The barn was cleared (mainly by Nicola's friend and bridesmaid Gemma) decorated with candles and branches festooned by fairy lights and Nicola’s origami roses.  
The kitchen was run by friends of the couple – including Hywel (who lives on the farm and is better known as a local dry-stone waller), Michael (a former Amnesty colleague who now lives in Todmorden) and fifteen year old Rachel (who helps on the farm sometimes and is a student at a local college), who between them marshaled all the contributions and served them with dash and charm.
The menu started with bread rolls (baked that morning by two of the wedding guests) served with butter churned by the bridegroom earlier in the week, Nicola’s mum’s vegetable terrine and stuffed mushrooms.
The main course comprised a vegetable gateau with layers of roast vegetables, crepes and shavings of parmesan prepared the previous day by the bridesmaids, Dave’s vegetable stew served with dumplings and my local beef meatballs on the side, with a fragrant Thai curry, rice and wedges roasted in the farm aga.
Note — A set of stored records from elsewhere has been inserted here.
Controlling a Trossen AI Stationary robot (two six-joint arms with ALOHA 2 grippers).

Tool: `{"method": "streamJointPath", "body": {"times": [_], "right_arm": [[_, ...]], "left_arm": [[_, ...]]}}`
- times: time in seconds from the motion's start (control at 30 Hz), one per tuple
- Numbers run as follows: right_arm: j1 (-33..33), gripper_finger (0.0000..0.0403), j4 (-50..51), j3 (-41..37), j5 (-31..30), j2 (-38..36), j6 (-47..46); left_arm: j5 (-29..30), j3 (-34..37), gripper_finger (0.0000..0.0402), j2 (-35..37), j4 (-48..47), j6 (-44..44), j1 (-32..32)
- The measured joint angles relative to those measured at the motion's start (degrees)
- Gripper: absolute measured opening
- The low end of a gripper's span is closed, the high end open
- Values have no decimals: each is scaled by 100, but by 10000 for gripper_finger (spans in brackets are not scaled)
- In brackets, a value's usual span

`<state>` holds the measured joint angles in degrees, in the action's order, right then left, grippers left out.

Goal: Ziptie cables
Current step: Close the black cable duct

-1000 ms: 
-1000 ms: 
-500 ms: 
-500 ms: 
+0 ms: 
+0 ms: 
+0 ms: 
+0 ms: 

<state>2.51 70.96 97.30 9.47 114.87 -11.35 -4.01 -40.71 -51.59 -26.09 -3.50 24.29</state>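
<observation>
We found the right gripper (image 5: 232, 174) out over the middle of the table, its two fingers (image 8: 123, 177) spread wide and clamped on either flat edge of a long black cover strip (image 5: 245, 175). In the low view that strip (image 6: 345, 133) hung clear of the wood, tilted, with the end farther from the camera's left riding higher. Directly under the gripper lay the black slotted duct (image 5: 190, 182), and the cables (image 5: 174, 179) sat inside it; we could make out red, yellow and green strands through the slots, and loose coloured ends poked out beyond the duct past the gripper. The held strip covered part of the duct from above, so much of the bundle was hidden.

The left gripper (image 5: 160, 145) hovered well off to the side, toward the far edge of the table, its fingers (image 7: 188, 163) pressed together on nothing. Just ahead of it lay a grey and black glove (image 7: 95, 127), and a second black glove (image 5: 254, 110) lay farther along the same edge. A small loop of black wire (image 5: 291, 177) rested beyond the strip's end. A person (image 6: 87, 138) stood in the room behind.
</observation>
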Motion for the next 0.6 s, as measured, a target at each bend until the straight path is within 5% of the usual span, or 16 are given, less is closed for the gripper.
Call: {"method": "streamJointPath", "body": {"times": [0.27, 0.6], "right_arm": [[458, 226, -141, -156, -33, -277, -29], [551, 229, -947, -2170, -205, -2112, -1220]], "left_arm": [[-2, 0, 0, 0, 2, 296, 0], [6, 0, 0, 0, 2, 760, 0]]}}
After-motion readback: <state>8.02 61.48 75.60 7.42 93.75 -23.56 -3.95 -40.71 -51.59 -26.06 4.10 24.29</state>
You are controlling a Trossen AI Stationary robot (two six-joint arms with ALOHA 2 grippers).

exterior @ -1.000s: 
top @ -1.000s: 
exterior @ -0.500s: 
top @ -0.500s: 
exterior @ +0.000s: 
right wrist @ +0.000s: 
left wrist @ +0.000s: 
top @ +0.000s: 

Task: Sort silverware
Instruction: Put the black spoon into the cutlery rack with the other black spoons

For dessert the bride and groom had made ice cream in several flavours (lavender, real mint and dark chocolate chips, basil and cinnamon and fig and mascarpone), chilled paschka and baked cheesecake.

The meal was served with 20 gallons of elderflower wine made at the farm by Hywel as a wedding gift to the couple.  The elderflowers were picked locally and a farm room was lined with demi-johns for several months as the wine fermented and matured.
Nicola designed the wedding cake and learned how roll chocolate roses.
The final creation was a three tier chocolate and ginger cake made by her mum which she covered in luxurious roses made from organic fairtrade Divine white chocolate.
After the meal further guests arrived for the speeches – where the best man Ian Singleton made his speech in a many part limerick.  
There was then dancing!
“It was amazing how it all came together.  We felt like we’d spent every evening and weekend on the wedding for months – and many of our friends had been dragged into it too – whether it was just a couple of drawers of freezer space or lending us a whole barn – but it was this involvement that paid off in the event.

On the day everything just converged, people delivering things they’d made – plates of canapés, bread, flowers.
It was that feeling: of festival, of warmth, of people joining together and a lot of small things making something amazing that really stays with you.
It’s very much how we hope our life together will be.”